Sharia and the death penalty: how Islamic is ‘marah maru’?
Government…can’t be trusted to control its own bureaucrats or collect taxes equitably or fill a pothole, much less decide which of its citizens to kill.
— Helen Prejean, ‘Dead Man Walking’
by Azra Naseem
On July 1, a Maldivian lawyer was brutally murdered, his body stuffed into a dustbin. On June 4, militant Islamists tried to murder Hilath Rasheed, the country’s only openly gay rights activist and a rare voice advocating secularism in the Maldives. On 30 May, a 65-year-old man was killed on the island of Manafaru by robbers after his pension fund. On the same day, in Male’ a 16-year-old school boy was stabbed multiple times and left to bleed to death in a public park. On April 1, a 33-year-old man was stabbed to death in broad daylight by two men on a motorbike. On February 19, a twenty-one-year-old life was taken in a case of ‘mistaken identity’.

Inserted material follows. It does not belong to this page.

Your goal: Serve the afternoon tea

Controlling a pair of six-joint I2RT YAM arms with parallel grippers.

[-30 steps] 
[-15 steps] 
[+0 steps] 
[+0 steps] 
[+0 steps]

Amidst the increasing violence and decreasing value of life, calls for restoration of the death penalty are growing. It is normal for a society experiencing unprecedented levels of crime to demand the death penalty as a solution. In the Maldives, however, the whole debate is framed within the precincts of religion, touted as a return to ‘Islamic justice.’
This is not to say other ways of looking at it are completely absent from the discourse.There’s Hawwa Lubna’s examination of the death penalty within a rule of law framework in Minivan, and Mohamed Visham’s somewhat confused and confusing analysis of its pros and cons in Haveeru, for example. Such discussions are, however, pushed to the fringes as the theme of ‘Islamic justice’ takes precedence.
My question is, how Islamic is this call for ‘Marah Maru’ [death for death]? Is revenge what underpins provisions for the death penalty in Sharia?